Smollett's manager called police about 40 minutes after he got home, Guglielmi said. When officers arrived, the actor had cuts and scrapes on his face and the rope around his neck. Smollett later went to a hospital for treatment.
Smollett's family thanked the public "for their prayers" and said they are "so grateful that God saw him through this cowardly attack alive."
"We want people to understand these targeted hate crimes are happening to our sisters, brothers and our gender non-conforming siblings, many who reside within the intersection of multiple identities, on a monthly, weekly, and sometimes even daily basis all across our country," the family said. "Oftentimes ending fatally, these are inhumane acts of domestic terrorism and they should be treated as such."
They said such incidents will continue to happen until people are held accountable.
Detectives have recovered surveillance footage of Smollett walking home from a Subway restaurant that morning, including video of him arriving at his apartment building with a rope around his neck, Guglielmi said.
Detectives, who are investigating the case as a possible hate crime, have watched hundreds of hours of footage from private and public surveillance cameras, but gaps remain and they still haven't seen video of the attack or men who match Smollett's description of his assailants, Guglielmi said.

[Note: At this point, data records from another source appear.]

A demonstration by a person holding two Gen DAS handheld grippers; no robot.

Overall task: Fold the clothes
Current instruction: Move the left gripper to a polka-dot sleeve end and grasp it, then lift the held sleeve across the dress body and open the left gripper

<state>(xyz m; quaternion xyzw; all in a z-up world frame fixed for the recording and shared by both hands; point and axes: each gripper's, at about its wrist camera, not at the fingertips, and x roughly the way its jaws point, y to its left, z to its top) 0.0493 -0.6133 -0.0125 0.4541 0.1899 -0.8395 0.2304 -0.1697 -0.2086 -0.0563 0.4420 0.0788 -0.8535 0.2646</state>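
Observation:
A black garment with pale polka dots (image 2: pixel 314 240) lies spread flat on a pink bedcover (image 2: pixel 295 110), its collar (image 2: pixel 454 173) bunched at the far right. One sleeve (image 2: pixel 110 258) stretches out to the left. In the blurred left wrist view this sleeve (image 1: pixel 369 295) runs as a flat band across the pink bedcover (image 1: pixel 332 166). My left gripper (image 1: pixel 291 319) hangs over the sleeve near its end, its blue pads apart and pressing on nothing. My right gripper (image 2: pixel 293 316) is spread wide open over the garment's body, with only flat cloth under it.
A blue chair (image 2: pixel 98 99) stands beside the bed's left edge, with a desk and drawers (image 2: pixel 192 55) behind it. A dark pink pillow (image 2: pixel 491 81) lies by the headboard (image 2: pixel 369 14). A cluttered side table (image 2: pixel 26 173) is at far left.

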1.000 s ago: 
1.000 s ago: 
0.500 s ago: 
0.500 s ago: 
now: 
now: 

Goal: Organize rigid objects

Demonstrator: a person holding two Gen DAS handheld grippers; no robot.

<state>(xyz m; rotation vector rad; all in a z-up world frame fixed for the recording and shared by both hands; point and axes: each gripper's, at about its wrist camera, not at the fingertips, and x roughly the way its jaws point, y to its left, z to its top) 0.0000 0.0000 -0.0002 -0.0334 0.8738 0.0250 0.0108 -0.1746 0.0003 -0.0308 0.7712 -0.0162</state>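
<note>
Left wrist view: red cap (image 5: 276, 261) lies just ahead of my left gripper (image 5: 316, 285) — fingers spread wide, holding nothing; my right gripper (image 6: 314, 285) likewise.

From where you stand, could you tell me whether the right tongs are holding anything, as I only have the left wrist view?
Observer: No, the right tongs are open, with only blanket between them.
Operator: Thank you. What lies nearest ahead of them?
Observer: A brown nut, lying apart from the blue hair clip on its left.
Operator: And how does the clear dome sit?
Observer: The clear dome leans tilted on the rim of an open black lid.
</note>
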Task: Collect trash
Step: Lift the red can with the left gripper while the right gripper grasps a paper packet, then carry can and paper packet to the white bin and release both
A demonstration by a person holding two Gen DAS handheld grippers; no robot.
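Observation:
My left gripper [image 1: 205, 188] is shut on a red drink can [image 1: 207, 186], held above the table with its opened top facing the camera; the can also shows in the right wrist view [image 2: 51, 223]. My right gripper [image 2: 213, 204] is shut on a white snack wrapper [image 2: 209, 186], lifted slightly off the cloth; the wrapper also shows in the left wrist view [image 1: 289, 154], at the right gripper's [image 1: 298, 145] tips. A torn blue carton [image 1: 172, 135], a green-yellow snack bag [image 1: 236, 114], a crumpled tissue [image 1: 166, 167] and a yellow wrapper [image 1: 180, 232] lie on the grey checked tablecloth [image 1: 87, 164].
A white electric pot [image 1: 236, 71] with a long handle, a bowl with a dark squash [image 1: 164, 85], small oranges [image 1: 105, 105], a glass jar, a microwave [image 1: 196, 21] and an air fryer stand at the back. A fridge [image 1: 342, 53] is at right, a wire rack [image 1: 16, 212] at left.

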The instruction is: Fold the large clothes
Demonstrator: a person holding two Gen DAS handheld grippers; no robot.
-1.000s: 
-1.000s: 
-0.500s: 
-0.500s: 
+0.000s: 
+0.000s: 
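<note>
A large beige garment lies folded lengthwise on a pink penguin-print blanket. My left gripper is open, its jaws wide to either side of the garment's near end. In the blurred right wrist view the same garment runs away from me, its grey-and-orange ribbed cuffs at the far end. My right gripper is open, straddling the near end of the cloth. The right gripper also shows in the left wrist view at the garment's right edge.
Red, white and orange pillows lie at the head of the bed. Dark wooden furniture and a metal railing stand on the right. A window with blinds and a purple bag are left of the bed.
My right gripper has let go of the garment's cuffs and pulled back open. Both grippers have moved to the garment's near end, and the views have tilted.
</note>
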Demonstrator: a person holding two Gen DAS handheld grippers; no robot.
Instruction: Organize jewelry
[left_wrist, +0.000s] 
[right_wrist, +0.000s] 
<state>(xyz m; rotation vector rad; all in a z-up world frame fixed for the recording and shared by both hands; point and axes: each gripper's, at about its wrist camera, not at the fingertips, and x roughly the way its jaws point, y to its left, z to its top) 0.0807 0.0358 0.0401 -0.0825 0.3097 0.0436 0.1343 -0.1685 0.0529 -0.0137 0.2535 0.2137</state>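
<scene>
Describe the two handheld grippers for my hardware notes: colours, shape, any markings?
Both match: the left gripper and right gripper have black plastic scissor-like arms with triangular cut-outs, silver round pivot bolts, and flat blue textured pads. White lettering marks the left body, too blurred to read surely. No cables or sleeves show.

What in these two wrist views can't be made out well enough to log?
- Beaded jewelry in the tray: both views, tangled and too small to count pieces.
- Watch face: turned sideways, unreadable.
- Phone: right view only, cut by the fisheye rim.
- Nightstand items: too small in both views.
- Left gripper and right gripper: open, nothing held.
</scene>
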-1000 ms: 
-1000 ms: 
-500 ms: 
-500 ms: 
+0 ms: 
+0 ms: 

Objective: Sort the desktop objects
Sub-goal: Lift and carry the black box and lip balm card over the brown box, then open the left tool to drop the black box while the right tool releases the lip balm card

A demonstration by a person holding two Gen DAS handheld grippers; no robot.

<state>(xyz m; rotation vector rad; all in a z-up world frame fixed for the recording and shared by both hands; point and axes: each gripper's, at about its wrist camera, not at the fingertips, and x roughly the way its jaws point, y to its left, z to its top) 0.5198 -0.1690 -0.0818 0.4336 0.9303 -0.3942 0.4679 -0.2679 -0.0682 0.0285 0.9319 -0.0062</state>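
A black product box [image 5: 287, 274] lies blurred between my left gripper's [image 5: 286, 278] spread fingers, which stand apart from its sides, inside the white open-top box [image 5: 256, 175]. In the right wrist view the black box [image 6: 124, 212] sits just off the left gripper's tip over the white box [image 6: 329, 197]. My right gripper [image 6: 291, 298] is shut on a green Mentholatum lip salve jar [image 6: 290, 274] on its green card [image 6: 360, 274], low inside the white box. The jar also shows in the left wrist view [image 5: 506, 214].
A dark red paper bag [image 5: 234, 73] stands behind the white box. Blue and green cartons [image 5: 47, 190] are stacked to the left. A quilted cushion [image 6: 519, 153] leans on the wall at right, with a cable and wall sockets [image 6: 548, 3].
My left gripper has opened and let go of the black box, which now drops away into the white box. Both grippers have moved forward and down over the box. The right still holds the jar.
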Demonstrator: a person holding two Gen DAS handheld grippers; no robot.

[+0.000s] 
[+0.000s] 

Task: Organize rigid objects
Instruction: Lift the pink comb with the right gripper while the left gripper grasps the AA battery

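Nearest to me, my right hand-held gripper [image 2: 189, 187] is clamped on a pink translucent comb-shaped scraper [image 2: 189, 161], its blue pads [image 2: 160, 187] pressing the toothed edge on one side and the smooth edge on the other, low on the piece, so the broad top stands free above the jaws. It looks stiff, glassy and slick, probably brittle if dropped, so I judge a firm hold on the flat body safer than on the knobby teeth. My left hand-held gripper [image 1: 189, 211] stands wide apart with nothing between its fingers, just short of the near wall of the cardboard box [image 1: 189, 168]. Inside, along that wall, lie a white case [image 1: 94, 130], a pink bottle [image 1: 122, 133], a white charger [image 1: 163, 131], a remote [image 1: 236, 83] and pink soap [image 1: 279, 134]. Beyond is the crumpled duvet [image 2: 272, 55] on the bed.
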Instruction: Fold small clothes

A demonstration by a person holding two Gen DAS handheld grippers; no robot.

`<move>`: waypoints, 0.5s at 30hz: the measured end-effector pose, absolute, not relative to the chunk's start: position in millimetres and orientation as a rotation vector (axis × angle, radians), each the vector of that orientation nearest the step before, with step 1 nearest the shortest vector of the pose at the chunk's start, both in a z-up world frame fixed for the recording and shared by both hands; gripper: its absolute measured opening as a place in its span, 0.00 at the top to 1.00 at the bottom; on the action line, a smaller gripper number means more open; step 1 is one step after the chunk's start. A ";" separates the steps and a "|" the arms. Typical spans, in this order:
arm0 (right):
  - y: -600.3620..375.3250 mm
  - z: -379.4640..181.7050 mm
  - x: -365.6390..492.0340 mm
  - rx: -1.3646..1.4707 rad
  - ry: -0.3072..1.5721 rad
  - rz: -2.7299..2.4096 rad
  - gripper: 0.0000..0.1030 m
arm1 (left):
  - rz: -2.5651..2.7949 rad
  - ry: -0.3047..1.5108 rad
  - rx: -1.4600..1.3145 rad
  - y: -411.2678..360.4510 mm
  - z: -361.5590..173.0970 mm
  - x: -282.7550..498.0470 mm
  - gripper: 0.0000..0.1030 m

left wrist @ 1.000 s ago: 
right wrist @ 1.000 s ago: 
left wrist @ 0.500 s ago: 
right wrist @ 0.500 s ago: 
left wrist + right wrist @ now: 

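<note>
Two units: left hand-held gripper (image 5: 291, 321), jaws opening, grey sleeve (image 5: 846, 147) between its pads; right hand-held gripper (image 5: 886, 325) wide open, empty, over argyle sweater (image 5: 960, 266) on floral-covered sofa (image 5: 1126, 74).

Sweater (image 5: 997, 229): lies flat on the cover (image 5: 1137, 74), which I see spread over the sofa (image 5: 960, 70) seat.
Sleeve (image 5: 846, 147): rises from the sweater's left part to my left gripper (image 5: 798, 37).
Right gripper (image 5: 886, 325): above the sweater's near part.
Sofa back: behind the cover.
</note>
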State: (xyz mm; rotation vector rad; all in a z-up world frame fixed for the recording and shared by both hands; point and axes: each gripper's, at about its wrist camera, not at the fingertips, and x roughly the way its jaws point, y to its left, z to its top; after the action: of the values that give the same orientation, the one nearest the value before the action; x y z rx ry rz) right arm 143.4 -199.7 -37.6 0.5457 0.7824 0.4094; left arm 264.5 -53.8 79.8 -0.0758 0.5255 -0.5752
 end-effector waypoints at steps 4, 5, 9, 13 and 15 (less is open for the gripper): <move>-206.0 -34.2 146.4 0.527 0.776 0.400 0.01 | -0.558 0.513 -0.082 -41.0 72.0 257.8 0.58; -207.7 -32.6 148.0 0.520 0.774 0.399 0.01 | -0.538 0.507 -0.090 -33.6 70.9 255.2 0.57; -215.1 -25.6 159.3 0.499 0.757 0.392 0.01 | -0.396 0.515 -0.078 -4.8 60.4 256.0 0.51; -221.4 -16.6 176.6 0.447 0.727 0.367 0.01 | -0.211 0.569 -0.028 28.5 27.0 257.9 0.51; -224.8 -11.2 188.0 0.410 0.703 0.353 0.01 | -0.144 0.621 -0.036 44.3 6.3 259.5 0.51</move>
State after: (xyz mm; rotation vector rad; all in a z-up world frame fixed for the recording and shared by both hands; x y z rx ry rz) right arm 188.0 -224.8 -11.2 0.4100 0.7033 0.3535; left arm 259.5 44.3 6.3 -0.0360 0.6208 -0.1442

The area is home to many high-end hotels and restaurants and has hundreds of cameras, so there are still many more videos for investigators to collect and go through as they try to get a complete picture of Smollett's walk home, Guglielmi said. It is tedious work that is made more difficult because the timestamps on various cameras may not be in sync, meaning detectives have to figure out the exact times of events, he said.
"It's like putting together a puzzle," he said.
Guglielmi said Smollett and his manager told detectives they were talking on the phone at the time of the attack, but that the 36-year-old actor declined to turn over his phone records to the detectives, who routinely ask for such information during criminal investigations.
Police are hoping to identify and talk to two people who were walking in the area at the time of the attack and whose grainy image the department released. Guglielmi stressed that the people are not considered suspects and that police want to question them because they were in the vicinity and might have useful information.
Reports of the attack drew a flood of outrage and support for Smollett on social media. Some of the outrage stemmed from Smollett's account to detectives that his attackers yelled that he was in "MAGA country," an apparent reference to the Trump campaign's "Make America Great Again" slogan that some critics of the president have decried as racist and discriminatory.
President Donald Trump expressed sympathy for Smollett on Thursday.
"That I can tell you is horrible. It doesn't get worse," the president told reporters when asked about the matter. The spot where Smollett says he was attacked isn't far from the Trump International Hotel & Tower.
The FBI is investigating a threatening letter targeting Smollett that was sent last week to the Fox studio in Chicago where "Empire" is filmed, Guglielmi said. The FBI has declined to comment on the investigation.
In addition to his acting career, Smollett has a music career and is a noted activist, particularly on LBGTQ issues. Smollett's representative said his concert scheduled for Saturday in Los Angeles will go on as planned.
Now in its fifth season, the hour-long drama "Empire" follows an African-American family as they navigate the ups and downs of the record industry. Smollett's character is the middle son of Empire Entertainment founder Lucious Lyon and Cookie Lyon, played by Terrence Howard and Taraji P. Henson, respectively.
Chicago has one of the nation's most sophisticated and extensive video surveillance systems, including thousands of cameras on street poles, skyscrapers, buses and in train tunnels.